To mount for imaging, samples were suspended in melted 1% agarose which then solidified at RT using a 3 mL syringe as a mold. A plastic screw and washer were inserted before the agarose solidified to enable suspension on the lightsheet microscope as described by Hsu et al⁵¹. The mounted samples were then submerged within the refractive index matching solution (RIMS, 30g Nycodenz (Fisher, NC9038974) in 0.02M phosphate buffer and 0.01% sodium azide) until equilibrated approximately a week at RT. Samples were stored long term at 4°C before imaging.

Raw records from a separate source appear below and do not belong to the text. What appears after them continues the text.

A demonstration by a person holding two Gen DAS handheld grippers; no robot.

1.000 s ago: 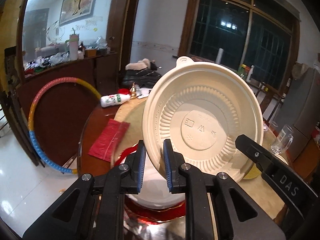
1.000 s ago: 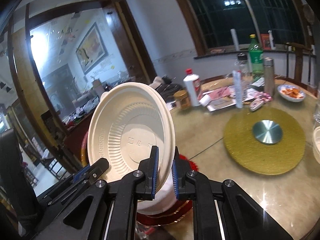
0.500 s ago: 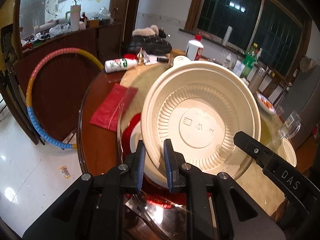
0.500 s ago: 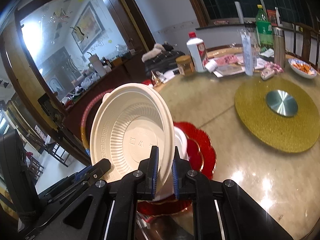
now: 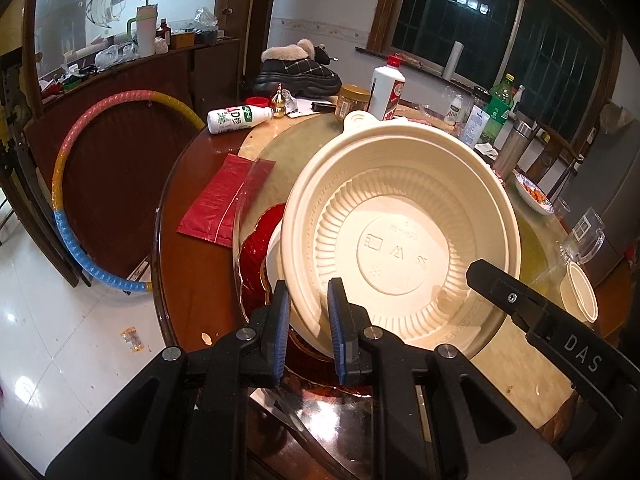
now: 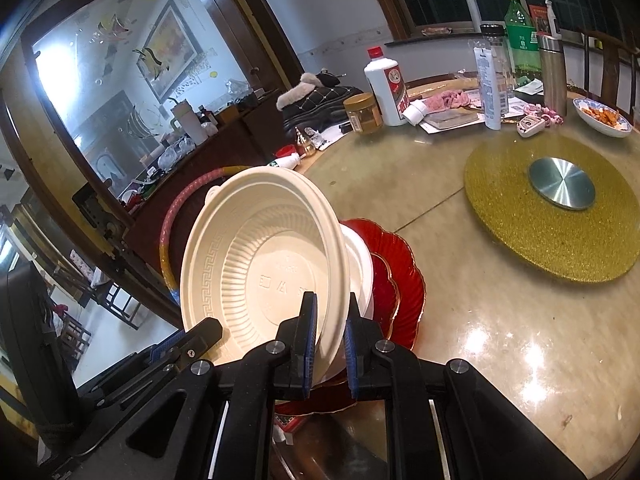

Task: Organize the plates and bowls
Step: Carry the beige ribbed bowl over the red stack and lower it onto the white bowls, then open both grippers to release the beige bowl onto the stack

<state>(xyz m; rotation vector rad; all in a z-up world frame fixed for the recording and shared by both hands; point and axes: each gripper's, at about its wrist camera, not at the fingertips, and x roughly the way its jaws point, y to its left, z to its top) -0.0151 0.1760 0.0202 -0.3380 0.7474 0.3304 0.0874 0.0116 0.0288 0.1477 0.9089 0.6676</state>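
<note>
Bowl [image 5: 400, 232], cream, plastic, ribbed inside, is held at both sides of its rim and tilted, its opening facing the cameras. Left gripper [image 5: 308, 326] pinches the near rim, blue pads on either face of the wall. Right gripper [image 6: 328, 344] pinches the opposite rim in the same way, its jaws nearly together with only the thin wall between them. The bowl sits just above a white bowl [image 6: 362, 264], which rests on a red plate [image 6: 400, 272] with a scalloped gold edge. Whether the cream bowl touches the white one cannot be told. The stack stands near the edge of the round table [image 6: 460, 320]. A gold turntable [image 6: 560, 236] lies well apart toward the table's middle. A red bag [image 5: 224, 200] lies flat beside the plate.
</note>
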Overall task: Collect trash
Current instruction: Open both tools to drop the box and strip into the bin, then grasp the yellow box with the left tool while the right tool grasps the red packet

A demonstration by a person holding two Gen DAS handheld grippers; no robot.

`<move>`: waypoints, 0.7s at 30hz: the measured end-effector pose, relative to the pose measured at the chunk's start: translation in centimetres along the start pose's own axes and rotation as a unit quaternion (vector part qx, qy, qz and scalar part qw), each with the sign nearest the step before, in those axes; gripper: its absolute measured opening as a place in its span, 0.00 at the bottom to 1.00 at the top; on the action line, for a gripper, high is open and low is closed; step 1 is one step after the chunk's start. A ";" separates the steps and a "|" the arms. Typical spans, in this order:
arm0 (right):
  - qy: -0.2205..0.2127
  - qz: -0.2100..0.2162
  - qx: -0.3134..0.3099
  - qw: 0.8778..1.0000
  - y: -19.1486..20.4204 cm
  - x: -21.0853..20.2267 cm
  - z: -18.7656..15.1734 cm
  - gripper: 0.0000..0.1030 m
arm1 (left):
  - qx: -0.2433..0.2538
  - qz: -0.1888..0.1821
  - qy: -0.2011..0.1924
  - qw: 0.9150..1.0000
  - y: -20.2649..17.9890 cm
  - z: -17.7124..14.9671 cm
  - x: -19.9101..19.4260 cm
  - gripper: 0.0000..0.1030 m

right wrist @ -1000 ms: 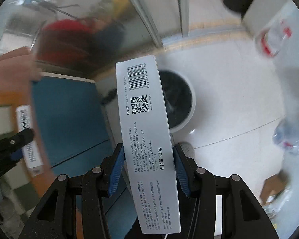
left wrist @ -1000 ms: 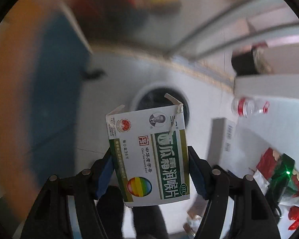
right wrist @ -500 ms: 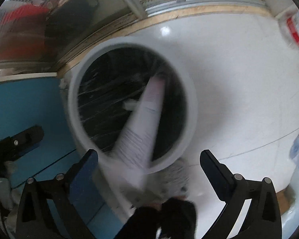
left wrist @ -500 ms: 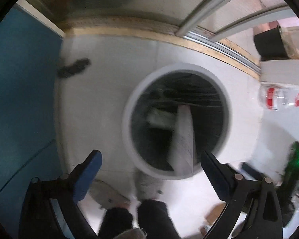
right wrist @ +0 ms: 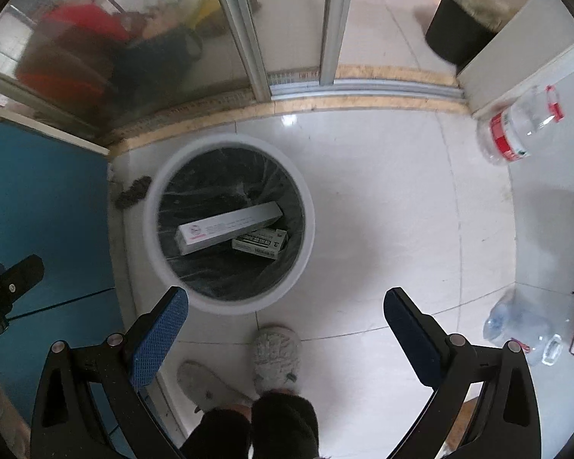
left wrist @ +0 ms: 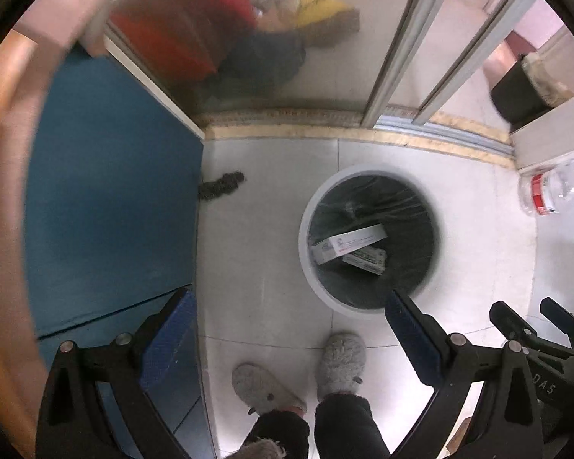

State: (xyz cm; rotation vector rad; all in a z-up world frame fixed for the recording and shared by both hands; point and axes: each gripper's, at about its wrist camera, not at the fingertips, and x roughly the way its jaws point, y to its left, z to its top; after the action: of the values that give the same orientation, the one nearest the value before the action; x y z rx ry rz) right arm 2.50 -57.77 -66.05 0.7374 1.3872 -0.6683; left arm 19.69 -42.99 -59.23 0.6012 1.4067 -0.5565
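Hanging over the white floor, the left gripper (left wrist: pixel 287 329) has its blue-padded fingers (left wrist: pixel 168 340) spread wide with nothing between them. Left of those fingers runs a blue panel (left wrist: pixel 111 199); ahead of the right finger stands the round white bin (left wrist: pixel 306 252) with its dark liner, and two boxes lie inside it: a long white box (left wrist: pixel 348 243) resting across a smaller green-printed box (left wrist: pixel 367 260). Grey slippers (left wrist: pixel 340 363) show between the fingers, near the bottom.

The right gripper (right wrist: pixel 287 317) is likewise wide apart and holds nothing. The bin (right wrist: pixel 153 229) sits ahead of its left finger, the long white box (right wrist: pixel 229 225) over the smaller one (right wrist: pixel 262 243). Right of the fingers, on the tabletop (right wrist: pixel 547 237), lie a red-labelled clear bottle (right wrist: pixel 516 130) and another clear bottle (right wrist: pixel 524 329).
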 end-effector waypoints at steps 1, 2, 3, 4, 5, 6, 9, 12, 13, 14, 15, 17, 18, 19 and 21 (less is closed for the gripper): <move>-0.005 -0.001 -0.001 1.000 -0.1 -1.4 -0.4 1.00 | 0.001 -0.003 -0.006 1.000 -0.1 -0.1 -1.6 0.98; -0.012 -0.001 -0.002 1.000 -0.1 -3.5 -0.7 1.00 | 0.003 -0.005 -0.013 1.000 -0.1 -0.4 -3.3 0.98; -0.020 -0.001 -0.003 1.000 -0.1 -5.8 -1.1 1.00 | 0.005 -0.007 -0.019 1.000 -0.2 -0.6 -5.3 0.98; -0.027 -0.001 -0.004 1.000 -0.1 -7.7 -1.5 1.00 | 0.006 -0.009 -0.024 1.000 -0.4 -0.8 -6.7 0.98; -0.032 0.001 -0.006 0.999 -0.2 -9.4 -1.9 1.00 | 0.008 -0.013 -0.030 0.999 -0.4 -1.0 -8.6 0.98; -0.038 0.003 -0.007 0.999 -0.2 -11.2 -2.2 1.00 | 0.009 -0.016 -0.035 0.999 -0.5 -1.3 -10.5 0.98; -0.053 0.006 -0.005 0.999 -0.5 -17.6 -3.5 1.00 | 0.015 -0.022 -0.049 0.998 -0.6 -2.2 -15.7 0.98; -0.062 0.011 -0.001 0.998 -1.0 -23.0 -4.6 1.00 | 0.018 -0.028 -0.064 0.997 -0.6 -3.1 -20.5 0.98; -0.069 0.012 -0.002 0.998 -1.1 -24.8 -5.0 1.00 | 0.019 -0.029 -0.068 0.997 -0.6 -3.4 -22.0 0.98; -0.075 0.012 -0.003 0.997 -1.2 -26.5 -5.4 1.00 | 0.020 -0.032 -0.072 0.997 -0.5 -3.8 -23.5 0.98; -0.080 0.013 -0.004 0.997 -1.3 -28.2 -5.8 1.00 | 0.021 -0.033 -0.077 0.996 -0.5 -4.2 -25.0 0.98; -0.088 0.019 -0.008 0.996 -1.3 -31.2 -6.5 1.00 | 0.020 -0.034 -0.084 0.996 -0.4 -4.8 -27.5 0.98; -0.092 0.020 -0.011 0.995 -1.2 -32.8 -7.0 1.00 | 0.016 -0.039 -0.087 0.995 -0.2 -5.1 -28.7 0.98; -0.096 0.021 -0.016 0.995 -1.1 -34.2 -7.4 1.00 | 0.011 -0.043 -0.089 0.995 -0.1 -5.4 -29.6 0.98; -0.099 0.026 -0.020 0.995 -0.9 -36.3 -8.2 1.00 | 0.000 -0.051 -0.093 0.994 0.2 -6.0 -31.7 0.98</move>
State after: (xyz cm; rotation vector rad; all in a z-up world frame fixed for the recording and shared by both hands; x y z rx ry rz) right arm -5.98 -52.28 -30.21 0.6543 1.1933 -0.6523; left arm 12.71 -38.59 -28.04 0.4673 1.2653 -0.6770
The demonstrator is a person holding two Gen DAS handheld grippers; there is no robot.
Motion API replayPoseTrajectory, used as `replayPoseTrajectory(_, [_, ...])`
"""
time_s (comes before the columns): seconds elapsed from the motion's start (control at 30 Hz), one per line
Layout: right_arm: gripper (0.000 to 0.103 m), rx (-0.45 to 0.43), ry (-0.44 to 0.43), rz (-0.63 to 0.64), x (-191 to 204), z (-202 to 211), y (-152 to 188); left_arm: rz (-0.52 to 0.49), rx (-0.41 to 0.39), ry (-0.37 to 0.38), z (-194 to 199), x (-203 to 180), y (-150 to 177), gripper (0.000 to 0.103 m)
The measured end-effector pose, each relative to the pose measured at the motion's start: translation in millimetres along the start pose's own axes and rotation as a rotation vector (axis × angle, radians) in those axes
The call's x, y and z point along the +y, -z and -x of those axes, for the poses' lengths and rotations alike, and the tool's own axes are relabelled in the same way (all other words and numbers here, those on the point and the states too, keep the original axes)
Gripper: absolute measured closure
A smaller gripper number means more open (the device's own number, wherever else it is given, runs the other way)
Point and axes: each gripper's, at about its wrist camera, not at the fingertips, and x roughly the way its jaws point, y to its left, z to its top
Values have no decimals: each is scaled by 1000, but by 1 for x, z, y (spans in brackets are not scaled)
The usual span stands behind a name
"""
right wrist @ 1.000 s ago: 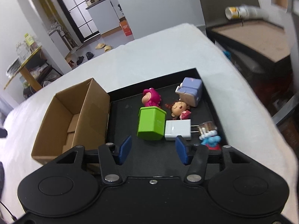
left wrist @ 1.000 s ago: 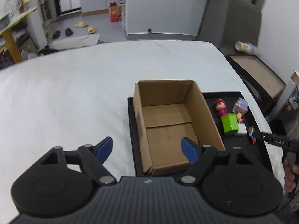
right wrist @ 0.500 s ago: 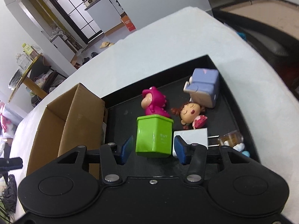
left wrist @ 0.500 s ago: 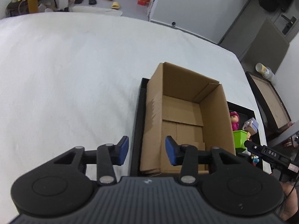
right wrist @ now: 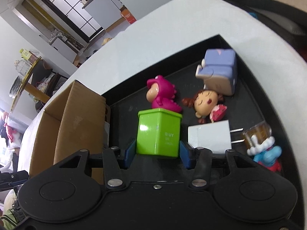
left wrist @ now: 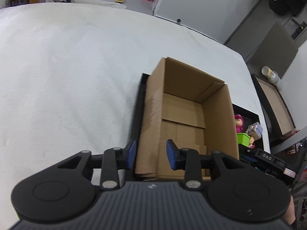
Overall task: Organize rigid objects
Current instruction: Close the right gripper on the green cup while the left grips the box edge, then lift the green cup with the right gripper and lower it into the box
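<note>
1. Green plastic first — the green box [right wrist: 159,132] stands upright between the blue pads of the right gripper [right wrist: 156,152], both pads against its sides: a firm clasp.
2. Just right of that gripper lies a white plug adapter [right wrist: 209,135]; farther right, a blue figurine [right wrist: 265,152].
3. Beyond the box sit a pink dinosaur toy [right wrist: 163,96], a doll [right wrist: 206,103] and a lavender cube [right wrist: 220,71], all in the black tray [right wrist: 249,103].
4. Left gripper [left wrist: 151,154] is closing — its pads straddle the near left wall of the cardboard box [left wrist: 188,118], not yet pressing it.
</note>
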Motion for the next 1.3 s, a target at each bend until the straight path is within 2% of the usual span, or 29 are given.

Immunofluorescence staining

E16.5 Atoh1^Cre/+; Rosa^TdTom/+ embryos were dissected from pregnant dams. Embryos were screened for TdTom under the fluorescent stereoscope and a piece of tissue was taken for genotype confirmation. The heads of the embryos were fixed in 4% paraformaldehyde for 24 hours at 4°C with agitation. Samples were then washed with 1X PBS three times for 10 minutes each at RT. Next, samples were submerged into a 30% sucrose solution and were incubated at 4°C with agitation until they dropped to the bottom of the container. The samples were then cryopreserved in OCT and stored in −80°C until use. Coronal plane sections were collected directly onto the slide by cryostat (Leica CM3050) at a 20 μm thickness. The sections on the slides dried at RT and were stored at −20°C. To stain the sections, slides were air dried at RT for 15 min and incubated in 1X PBS for 15 minutes at RT to remove the OCT. Sections were post-fixed on the slide with 10% ice-cold formalin at RT for 10 minutes. Antigen retrieval was performed with sodium citrate buffer (10 mM sodium citrate, 0.05% Tween 20, pH 6.0) heated to 95°C. Slides were submerged for 9 minutes and then cooled at RT to 30 minutes. Slides were washed in 1X PBS three times for five minutes each. Sections were outlined on the slide by PAP pen (Life Technologies, 008899), permeabilized with 0.3% Triton X-100 in 1X PBS for 15 min at RT, and blocked for 2 hours at RT with blocking buffer (5% normal goat serum and 0.3% Triton X-100 in 1X PBS). Primary antibodies were then added to fresh blocking buffer and incubated on the slide at 4°C for 24 hours. Following three 1X PBS washes for 5 minutes each, secondary antibodies were added to the blocking buffer and incubated on the slides at RT for 2 hours. Slides were washed in 1X PBS three times for five minutes each and sections were incubated with DAPI at RT for 5 minutes. Following one 1X PBS wash, slides were mounted with Prolong Diamond (Invitrogen, P36961), dried overnight at RT, and stored at 4°C before imaging. The following antibodies and concentrations were used in this study: guinea pig anti-Tbr2 (Eomes, 1:400, Synaptic systems, 483 005), mouse anti-Ki-67 (1:50, BD Biosciences, 556003), rabbit anti-RFP (1:2000, Rockland, 600–401-379), goat anti-guinea pig-Alexa 488 (1:500, Invitrogen, A-11073), goat anti-mouse-Alexa 647 (1:500, Invitrogen, A-21236), goat anti-rabbit-Alexa 555 (1:500, Invitrogen, A-21428), DAPI (1:5000 at 5mg/mL, Invitrogen, D1306).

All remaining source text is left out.